« Washington avance sur une voie dangereuse en soutenant le PYD en Syrie »
AA – Antalya – Tuncay Çakmak – Le ministre turc des Affaires Etrangères, Mevlut Cavusoglu, a critiqué le choix des Etats-Unis de mener une opération conjointe avec le PYD, branche syrienne de l’organisation terroriste PKK, pour reprendre la ville de Raqqa contrôlée par Daech, en Syrie, au lieu de coopérer avec la Turquie.
Le ministre a répondu, dimanche, aux questions des journalistes en marge de la réunion des Pays les Moins Avancés qui se tenaient à Antalya en Turquie.
Cavusoglu a d’abord critiqué les raisons officielles évoquées par les Etats-Unis pour justifier cette offensive contre Raqqa.
Washington affirme que le régime de Bachar al-Assad s’apprêtait aussi à lancer une opération contre Raqqa, raison pour laquelle les Etats-Unis ont appuyé le PYD.
«Ce n’est pas une raison valable pour collaborer avec une organisation terroriste dont le but est de diviser encore plus la Syrie. Les Etats-Unis avancent sur une voie dangereuse avec le PYD», a-t-il dit.
«Alors que si nous avions uni nos forces spéciales, nous aurions pu ouvrir un front depuis Munbic, puis Afrin et avancer vers Raqqa. Mais malheureusement, que ce soit les Etats-Unis ou la Russie, ils ont choisi de travailler avec une organisation terroriste. C’est sur ce point que nous exprimons nos critiques», a-t-il poursuivi.
Par ailleurs, le chef de la diplomatie a dénoncé le retard annoncé par Washington de la livraison du système de roquettes à haute mobilité (HIMARS).
«Malheureusement les Etats-Unis ne respectent pas l’accord que nous avions convenu à ce sujet. Au lieu de respecter leurs engagements, ils vont soutenir le YPG (branche armée du PYD) en arborant ses insignes (sur les uniformes des soldats américains). Ce comportement n’est pas digne d’un allié et n’est pas sincère. C’est de l’hypocrisie», a-t-il dénoncé.
Pour Cavusoglu, les Etats-Unis qui qualifient les relations avec la Turquie «d’alliance modèle», ne doivent pas soutenir une organisation terroriste qui envoie des terroristes et des armes en Turquie.
Selon le ministre, certains pays européens aussi ont une approche semblable avec certains groupes terroristes.
«Désormais, il y a une nouvelle classification dans les organisations terroristes, en plus du classement idéologique, religieux ou ethnique. Maintenant, il y a les terroristes que l’on peut utiliser et ceux que l’on ne peut pas utiliser», a-t-il affirmé.

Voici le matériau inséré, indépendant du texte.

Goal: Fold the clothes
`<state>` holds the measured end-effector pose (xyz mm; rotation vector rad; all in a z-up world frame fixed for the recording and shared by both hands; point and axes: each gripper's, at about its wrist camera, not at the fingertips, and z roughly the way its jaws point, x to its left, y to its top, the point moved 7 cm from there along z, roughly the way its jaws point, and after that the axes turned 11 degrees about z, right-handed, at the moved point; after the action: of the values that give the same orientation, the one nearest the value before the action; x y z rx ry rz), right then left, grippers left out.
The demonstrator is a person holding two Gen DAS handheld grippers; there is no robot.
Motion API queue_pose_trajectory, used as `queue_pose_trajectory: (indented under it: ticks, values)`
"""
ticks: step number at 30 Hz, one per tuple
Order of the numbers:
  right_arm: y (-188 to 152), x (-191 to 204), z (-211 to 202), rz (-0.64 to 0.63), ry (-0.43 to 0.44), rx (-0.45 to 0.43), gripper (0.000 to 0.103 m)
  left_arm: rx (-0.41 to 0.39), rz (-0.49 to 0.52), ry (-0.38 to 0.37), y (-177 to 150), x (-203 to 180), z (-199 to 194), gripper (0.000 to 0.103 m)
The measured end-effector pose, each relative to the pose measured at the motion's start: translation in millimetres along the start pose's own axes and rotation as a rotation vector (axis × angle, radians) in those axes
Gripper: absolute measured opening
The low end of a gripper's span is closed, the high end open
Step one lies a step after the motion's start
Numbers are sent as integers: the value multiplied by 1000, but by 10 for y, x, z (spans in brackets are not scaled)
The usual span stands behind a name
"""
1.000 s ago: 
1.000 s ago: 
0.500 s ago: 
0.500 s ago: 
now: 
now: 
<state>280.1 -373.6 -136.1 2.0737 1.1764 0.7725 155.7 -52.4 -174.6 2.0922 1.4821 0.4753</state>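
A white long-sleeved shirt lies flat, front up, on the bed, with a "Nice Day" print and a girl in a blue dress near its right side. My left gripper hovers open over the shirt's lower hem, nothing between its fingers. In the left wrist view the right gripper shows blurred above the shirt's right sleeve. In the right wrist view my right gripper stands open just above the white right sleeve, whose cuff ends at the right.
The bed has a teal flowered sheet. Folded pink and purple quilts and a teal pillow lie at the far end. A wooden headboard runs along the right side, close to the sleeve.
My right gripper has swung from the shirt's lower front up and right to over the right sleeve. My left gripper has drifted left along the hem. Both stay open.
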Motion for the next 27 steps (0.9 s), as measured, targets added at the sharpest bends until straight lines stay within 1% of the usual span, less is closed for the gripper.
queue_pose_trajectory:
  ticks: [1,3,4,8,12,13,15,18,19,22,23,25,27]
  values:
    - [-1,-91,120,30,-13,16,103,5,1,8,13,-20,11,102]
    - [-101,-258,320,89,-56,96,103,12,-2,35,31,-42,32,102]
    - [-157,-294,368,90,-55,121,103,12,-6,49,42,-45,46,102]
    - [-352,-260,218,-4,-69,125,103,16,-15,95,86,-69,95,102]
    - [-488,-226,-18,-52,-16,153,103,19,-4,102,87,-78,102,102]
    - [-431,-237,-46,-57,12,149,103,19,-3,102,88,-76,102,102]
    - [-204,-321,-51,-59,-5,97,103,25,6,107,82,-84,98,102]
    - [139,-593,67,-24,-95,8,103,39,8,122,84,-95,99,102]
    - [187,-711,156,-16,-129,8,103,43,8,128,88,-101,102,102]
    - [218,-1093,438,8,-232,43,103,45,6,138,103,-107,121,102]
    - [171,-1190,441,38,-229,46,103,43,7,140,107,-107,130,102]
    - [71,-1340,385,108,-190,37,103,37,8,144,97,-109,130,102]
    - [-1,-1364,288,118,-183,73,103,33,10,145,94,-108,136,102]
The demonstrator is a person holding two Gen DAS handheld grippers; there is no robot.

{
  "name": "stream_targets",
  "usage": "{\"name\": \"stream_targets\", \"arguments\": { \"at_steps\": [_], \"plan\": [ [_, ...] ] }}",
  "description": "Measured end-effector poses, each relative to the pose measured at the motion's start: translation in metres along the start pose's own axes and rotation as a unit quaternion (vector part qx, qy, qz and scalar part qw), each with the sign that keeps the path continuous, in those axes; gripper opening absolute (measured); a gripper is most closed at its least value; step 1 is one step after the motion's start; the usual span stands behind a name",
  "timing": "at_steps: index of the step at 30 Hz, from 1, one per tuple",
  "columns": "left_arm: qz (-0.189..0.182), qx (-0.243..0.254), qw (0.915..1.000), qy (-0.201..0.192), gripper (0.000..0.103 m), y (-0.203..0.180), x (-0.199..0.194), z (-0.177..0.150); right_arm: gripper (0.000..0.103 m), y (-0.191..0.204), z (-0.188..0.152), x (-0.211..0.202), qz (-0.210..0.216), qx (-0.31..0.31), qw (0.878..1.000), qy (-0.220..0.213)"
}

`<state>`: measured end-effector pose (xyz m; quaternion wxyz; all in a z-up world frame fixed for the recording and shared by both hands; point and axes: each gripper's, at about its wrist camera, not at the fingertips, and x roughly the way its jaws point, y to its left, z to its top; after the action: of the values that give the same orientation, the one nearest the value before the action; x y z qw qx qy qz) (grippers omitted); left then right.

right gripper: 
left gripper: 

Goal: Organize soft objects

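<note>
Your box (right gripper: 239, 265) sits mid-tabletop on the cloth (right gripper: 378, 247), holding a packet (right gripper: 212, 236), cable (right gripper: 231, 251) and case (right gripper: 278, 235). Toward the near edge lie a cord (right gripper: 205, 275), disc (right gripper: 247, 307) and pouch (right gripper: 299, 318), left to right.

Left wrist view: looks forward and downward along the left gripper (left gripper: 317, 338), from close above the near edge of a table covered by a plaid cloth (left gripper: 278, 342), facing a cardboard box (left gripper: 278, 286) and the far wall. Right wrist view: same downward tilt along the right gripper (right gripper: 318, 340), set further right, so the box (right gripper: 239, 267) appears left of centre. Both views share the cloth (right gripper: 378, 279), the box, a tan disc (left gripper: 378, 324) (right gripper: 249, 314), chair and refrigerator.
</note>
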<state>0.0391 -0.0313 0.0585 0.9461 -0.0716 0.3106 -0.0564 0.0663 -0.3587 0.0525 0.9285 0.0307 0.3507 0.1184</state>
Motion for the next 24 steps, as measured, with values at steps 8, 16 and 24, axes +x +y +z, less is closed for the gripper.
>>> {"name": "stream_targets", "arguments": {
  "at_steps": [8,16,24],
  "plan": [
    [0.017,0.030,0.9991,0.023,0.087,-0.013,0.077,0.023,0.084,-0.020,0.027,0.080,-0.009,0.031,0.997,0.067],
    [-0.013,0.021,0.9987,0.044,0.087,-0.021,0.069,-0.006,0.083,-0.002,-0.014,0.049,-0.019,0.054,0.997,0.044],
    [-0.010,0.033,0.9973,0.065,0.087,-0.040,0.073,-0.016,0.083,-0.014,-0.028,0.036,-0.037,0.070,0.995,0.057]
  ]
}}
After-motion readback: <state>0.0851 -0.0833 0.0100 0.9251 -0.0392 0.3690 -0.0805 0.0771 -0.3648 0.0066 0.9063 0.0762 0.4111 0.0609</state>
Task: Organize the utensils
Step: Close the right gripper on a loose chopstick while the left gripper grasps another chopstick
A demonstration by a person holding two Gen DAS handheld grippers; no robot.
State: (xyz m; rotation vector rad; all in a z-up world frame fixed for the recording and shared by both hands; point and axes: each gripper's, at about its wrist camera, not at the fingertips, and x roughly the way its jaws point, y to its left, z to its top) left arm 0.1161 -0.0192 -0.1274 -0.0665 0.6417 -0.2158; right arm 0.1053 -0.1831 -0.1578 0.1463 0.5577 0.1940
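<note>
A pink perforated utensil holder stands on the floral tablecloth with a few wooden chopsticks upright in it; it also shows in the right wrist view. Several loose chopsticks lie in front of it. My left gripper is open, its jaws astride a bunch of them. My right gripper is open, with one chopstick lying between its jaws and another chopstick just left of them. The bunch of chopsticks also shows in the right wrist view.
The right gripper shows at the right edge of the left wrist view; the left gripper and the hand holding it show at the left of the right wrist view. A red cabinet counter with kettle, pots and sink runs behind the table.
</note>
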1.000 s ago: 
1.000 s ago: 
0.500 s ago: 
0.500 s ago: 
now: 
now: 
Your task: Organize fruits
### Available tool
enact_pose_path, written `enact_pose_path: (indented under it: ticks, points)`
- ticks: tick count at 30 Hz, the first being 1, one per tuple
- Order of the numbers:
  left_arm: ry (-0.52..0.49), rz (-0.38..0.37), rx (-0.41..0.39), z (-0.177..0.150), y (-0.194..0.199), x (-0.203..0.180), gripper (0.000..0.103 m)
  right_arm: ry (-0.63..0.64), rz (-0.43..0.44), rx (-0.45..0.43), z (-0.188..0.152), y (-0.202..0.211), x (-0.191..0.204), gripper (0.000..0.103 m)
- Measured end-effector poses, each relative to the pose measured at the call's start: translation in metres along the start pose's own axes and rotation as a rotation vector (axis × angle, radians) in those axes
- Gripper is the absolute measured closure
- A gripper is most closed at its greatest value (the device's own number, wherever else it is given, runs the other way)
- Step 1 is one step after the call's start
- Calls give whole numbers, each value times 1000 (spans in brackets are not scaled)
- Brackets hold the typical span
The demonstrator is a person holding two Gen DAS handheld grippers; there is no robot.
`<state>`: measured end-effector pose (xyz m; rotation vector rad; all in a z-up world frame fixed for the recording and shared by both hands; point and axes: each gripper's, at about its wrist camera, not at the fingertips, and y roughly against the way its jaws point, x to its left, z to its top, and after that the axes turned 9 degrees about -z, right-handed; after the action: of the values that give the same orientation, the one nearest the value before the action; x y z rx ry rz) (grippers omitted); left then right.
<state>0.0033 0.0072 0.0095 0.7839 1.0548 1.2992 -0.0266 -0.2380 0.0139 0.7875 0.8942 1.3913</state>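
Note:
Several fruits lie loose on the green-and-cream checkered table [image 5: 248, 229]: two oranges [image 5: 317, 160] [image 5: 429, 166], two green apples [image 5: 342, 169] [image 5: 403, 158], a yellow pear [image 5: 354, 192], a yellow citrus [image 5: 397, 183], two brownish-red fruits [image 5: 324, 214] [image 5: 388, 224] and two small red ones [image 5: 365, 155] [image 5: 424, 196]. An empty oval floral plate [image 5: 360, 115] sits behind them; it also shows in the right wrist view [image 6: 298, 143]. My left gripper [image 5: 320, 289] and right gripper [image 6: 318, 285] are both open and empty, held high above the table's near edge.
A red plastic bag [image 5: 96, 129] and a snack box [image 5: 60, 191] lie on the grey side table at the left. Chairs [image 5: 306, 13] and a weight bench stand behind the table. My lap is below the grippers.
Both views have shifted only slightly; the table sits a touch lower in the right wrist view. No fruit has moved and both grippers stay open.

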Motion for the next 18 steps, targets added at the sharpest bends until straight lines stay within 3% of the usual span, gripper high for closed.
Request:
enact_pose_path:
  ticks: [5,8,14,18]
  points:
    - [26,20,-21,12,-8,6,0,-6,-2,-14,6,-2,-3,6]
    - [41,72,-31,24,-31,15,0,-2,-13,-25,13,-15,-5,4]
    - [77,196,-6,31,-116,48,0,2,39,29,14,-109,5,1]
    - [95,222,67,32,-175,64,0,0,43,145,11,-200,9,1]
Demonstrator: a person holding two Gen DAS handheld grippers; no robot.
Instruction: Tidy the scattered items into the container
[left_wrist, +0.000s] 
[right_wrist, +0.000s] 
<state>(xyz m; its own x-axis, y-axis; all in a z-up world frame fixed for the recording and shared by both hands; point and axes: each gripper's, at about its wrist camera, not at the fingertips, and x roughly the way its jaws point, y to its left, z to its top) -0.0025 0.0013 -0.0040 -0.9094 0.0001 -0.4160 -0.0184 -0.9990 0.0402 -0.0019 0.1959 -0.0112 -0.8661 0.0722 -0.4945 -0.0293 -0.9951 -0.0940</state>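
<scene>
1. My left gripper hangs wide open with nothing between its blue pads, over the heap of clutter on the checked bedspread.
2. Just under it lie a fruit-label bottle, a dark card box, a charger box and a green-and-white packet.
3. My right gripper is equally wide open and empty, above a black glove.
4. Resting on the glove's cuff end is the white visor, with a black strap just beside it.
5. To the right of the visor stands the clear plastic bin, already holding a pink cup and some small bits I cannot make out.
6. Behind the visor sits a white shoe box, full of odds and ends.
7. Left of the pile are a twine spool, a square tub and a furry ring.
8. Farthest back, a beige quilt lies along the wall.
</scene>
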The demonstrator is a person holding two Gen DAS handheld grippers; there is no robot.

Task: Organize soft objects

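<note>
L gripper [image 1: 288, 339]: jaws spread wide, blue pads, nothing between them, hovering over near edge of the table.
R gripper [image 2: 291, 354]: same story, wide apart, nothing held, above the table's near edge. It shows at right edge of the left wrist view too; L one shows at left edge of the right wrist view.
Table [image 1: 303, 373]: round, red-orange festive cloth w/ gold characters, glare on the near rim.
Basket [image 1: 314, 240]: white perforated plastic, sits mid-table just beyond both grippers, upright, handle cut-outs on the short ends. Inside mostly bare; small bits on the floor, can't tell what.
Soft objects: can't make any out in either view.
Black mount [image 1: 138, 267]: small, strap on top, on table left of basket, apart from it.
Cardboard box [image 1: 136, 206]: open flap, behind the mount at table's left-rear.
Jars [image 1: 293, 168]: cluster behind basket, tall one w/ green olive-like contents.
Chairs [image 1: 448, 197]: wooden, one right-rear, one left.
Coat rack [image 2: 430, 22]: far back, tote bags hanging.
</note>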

A une question relative aux dernières déclarations du Président russe, Vladimir Poutine, en faveur d’un réchauffement avec la Turquie, Cavusoglu a déclaré :
«Il dit attendre un geste de notre part. Mais dans ce cas qu’ils répondent positivement à notre proposition de former un groupe de travail pour que nos diplomates cherchent ensemble des solutions pour une sortie de crise, comme nous le faisons avec Israël.»
Concernant les négociations avec l’Union Européenne (UE) sur la levée des visas, le ministre turc a critiqué l’approche « injuste » des Européens.
«Certains pays ont été déclarés membres de l’UE sans avoir répondu à tous les critères que l’on nous impose, et même sans avoir refermé les chapitres 23 et 24. Ce n’est pas l’adhésion que l’on discute mais seulement la libre circulation de nos citoyens. Alors il n’est pas juste de nous imposer autant de conditions», a-t-il expliqué.
Pour lui, alors que la Turquie est attaquée par plusieurs organisations terroristes, il n’est pas concevable qu’elle change de politique contre le terrorisme.
Cavusoglu a rappelé que des experts turcs et européens vont se réunir la semaine prochaine pour discuter à nouveau de la feuille de route à suivre.
Le ministre en a profité pour saluer l’accord trouvé avec la Grèce concernant l’échange « un contre un » au sujet des migrants en mer Egée.
«Grâce à cet accord, le nombre de migrants irréguliers intercepté chaque jour est passé de 6 800 à environ 30. C’est un très grand succès», a-t-il encore dit.
Pour finir, Cavusoglu a estimé que les propos de David Cameron, le Premier ministre britannique, selon lesquels la Turquie n’intégrera pas l’UE avant l’an 3 000, «ne reflètent pas sa position, car l’Angleterre a toujours soutenu notre adhésion».